▶ **Required action**
From the data below, return the exact lines starting at the line containing "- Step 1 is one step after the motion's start" and ending at the line containing "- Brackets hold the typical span", both included, and nothing else.

▶ **Dataset content**

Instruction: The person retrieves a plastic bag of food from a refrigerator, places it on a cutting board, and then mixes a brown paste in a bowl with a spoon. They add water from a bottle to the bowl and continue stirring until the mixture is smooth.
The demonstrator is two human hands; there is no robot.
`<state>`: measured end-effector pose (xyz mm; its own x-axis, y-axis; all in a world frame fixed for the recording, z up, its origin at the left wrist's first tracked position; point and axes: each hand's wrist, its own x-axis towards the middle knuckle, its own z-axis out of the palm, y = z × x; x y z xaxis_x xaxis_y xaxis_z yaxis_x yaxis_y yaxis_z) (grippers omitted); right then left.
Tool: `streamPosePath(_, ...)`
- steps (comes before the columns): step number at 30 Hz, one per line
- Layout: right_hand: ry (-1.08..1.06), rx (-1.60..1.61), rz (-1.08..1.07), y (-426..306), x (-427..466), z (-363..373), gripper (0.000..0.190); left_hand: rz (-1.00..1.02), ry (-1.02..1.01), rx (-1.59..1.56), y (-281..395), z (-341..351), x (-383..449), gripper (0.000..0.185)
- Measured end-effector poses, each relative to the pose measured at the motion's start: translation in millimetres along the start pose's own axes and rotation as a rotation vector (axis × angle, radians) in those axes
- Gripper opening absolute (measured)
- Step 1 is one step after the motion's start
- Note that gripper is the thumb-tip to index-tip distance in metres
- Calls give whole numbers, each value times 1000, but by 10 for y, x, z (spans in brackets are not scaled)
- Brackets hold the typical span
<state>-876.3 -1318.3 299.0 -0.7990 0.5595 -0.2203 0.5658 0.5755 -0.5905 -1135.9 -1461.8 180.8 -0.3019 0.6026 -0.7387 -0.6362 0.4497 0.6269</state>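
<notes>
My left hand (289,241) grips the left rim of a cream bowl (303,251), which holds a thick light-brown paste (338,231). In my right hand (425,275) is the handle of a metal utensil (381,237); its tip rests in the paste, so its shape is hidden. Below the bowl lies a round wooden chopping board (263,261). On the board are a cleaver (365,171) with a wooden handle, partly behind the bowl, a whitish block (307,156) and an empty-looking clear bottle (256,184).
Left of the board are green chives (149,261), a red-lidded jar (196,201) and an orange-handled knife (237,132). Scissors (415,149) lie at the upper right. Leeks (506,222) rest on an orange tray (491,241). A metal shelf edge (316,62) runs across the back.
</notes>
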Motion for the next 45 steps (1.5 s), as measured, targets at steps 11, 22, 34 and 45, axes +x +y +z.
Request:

▶ **Solution to this task**
- Step 1 is one step after the motion's start
- Note that gripper is the thumb-tip to index-tip distance in metres
- Calls give whole numbers, each value times 1000, but by 10 for y, x, z (spans in brackets are not scaled)
- Brackets hold the typical span

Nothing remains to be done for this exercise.